Search code examples
azuredatasetazure-synapselinked-service

Azure Synapse Dataset


I am very new to Azure Synapse and have come across the topic of ‘Datasets’. I have this confusion of why do we need datasets and not directly use a reference to our data file while creating integrated dataset?

And also, what is the difference between linked services and dataset? Can’t we directly link our data through linked services?


Solution

  • Linked Services

    Linked services define the service level connection, including any required authentication. Examples would be Azure SQL Database, Storage Account, SFTP Server, etc. As such, a Linked Service references the service, not the data contained within.

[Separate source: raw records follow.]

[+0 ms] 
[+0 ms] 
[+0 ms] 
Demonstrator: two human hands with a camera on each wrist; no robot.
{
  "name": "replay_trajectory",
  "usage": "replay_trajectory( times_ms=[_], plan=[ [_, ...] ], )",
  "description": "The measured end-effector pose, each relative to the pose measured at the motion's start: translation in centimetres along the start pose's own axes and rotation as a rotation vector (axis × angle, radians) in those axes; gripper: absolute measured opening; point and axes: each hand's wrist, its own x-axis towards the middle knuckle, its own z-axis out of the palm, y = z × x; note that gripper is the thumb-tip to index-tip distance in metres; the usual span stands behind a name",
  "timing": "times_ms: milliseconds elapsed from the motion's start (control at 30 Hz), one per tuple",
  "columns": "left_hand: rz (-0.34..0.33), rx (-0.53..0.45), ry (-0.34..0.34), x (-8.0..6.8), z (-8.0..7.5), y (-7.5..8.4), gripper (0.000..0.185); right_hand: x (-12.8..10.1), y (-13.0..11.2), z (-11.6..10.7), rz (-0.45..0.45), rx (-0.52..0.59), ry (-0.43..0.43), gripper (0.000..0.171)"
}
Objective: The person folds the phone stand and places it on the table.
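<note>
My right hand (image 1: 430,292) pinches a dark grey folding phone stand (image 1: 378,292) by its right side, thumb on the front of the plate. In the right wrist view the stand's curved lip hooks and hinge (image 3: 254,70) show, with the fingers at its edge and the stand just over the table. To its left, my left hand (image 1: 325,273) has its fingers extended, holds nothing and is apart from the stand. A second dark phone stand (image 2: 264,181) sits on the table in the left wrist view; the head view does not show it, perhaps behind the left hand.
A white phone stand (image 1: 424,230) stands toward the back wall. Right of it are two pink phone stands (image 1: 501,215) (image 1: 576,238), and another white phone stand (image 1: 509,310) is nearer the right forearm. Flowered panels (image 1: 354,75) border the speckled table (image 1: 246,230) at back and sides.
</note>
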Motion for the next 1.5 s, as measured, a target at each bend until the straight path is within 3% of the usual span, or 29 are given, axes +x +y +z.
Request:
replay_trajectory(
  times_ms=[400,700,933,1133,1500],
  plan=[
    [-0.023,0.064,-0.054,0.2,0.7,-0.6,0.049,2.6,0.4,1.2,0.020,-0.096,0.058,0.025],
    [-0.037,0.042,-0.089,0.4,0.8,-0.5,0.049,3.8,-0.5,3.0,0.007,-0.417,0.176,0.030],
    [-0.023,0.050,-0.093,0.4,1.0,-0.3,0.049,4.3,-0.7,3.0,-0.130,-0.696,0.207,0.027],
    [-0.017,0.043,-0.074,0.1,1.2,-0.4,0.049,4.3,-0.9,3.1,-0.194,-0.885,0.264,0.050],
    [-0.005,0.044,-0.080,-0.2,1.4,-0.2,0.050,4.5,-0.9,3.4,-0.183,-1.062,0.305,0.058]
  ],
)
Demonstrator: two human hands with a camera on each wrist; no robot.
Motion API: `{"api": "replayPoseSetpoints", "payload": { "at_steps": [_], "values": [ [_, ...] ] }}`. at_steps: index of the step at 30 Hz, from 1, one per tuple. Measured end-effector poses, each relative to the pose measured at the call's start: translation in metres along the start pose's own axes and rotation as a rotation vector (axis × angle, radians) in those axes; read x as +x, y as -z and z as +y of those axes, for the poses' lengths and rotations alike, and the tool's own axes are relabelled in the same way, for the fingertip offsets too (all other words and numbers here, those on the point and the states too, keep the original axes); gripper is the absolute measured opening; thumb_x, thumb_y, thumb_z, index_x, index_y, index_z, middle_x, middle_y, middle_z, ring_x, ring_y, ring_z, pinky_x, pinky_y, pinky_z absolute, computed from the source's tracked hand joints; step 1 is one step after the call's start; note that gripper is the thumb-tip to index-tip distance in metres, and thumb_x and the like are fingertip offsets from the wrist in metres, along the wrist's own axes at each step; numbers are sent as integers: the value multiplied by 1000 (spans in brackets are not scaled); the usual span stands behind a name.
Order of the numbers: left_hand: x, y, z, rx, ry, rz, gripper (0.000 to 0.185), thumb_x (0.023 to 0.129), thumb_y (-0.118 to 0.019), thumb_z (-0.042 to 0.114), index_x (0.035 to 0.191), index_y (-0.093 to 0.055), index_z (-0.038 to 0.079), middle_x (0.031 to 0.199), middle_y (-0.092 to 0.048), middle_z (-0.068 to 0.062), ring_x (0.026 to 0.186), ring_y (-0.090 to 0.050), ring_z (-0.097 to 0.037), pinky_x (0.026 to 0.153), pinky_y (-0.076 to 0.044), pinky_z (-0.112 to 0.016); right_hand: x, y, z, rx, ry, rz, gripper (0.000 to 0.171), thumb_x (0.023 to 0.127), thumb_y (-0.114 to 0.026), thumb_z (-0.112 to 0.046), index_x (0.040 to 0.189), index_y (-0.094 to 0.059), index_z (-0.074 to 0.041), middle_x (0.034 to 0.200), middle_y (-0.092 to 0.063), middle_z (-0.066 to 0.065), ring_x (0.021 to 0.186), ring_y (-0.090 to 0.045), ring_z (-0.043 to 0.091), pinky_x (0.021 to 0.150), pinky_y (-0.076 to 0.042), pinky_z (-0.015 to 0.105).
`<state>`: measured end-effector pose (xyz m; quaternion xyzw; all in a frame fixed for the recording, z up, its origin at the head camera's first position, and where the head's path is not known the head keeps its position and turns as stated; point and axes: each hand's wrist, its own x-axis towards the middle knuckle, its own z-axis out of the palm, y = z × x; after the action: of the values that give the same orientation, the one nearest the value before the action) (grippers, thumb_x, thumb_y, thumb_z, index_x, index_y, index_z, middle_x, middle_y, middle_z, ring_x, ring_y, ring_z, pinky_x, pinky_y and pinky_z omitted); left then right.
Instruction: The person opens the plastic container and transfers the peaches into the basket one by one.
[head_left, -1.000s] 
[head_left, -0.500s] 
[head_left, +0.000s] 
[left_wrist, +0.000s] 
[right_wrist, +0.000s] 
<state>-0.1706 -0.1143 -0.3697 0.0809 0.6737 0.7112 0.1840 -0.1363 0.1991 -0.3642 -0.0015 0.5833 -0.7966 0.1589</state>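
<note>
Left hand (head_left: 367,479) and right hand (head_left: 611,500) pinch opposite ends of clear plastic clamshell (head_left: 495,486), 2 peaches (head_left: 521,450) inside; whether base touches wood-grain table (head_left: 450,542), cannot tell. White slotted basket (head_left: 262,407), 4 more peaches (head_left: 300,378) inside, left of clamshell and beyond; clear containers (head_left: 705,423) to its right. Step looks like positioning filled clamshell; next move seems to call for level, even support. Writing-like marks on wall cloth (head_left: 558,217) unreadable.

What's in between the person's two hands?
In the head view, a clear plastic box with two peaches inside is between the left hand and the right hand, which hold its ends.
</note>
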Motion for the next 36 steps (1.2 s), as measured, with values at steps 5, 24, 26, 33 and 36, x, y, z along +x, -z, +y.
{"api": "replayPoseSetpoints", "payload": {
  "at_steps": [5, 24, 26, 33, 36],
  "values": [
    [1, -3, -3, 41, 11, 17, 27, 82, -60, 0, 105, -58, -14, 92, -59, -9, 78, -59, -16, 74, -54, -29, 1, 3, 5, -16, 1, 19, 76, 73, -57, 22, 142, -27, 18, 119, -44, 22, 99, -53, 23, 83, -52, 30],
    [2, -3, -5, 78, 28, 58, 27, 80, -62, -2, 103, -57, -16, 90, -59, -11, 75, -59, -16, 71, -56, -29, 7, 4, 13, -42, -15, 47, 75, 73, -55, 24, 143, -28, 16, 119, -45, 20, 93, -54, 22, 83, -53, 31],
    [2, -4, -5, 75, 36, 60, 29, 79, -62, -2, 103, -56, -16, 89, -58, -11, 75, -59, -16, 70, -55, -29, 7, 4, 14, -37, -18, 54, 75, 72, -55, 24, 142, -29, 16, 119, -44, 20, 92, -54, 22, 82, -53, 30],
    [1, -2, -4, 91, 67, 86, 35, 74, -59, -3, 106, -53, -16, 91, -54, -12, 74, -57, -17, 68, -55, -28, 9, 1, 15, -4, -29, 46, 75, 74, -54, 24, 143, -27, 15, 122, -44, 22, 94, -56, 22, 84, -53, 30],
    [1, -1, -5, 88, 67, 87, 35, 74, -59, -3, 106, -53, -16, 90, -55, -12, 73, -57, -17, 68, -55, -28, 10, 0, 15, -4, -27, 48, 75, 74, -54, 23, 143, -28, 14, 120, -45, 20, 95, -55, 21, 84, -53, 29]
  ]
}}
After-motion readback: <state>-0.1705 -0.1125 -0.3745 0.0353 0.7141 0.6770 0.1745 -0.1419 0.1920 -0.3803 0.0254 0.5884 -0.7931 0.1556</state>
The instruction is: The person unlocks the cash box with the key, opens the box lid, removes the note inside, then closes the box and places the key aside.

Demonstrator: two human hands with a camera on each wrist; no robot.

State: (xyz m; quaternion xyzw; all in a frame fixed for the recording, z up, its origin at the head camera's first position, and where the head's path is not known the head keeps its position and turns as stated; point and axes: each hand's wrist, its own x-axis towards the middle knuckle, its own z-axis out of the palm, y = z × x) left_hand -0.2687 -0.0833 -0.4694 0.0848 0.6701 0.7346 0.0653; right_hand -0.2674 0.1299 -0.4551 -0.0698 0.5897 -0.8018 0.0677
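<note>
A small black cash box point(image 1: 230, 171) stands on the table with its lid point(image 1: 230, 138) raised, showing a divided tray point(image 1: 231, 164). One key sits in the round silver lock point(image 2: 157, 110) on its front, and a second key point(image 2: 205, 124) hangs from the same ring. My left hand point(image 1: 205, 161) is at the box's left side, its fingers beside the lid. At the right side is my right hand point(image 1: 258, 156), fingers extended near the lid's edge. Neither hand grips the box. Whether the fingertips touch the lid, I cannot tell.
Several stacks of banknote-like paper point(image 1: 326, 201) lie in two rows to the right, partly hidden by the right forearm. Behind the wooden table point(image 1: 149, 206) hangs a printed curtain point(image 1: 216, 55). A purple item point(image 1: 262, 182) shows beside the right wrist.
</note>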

    A Linked Service can be referenced many times, and all Datasets require a Linked Service reference.

    Datasets

    Datasets define the runtime access to resources/data contained in the Linked Service. Examples would be SQL tables, Containers/Folders/Blobs in Storage, files in SFTP, and many others. The Dataset type will determine what kind of Linked Service reference is required.

    Datasets are extremely flexible. They can point directly to specific resources or they can define parameters, or combinations of these two approaches. They can define schemas or not. You need to configure a Dataset to meet your specific needs.

    It is important to understand that the Dataset does not have/hold/contain the data. Rather it is used by specific activities [such as Lookup, Copy, Data Flow, etc.] to access the data.

    So the short answer is you CAN create a direct reference to your data, but you do it via a Dataset.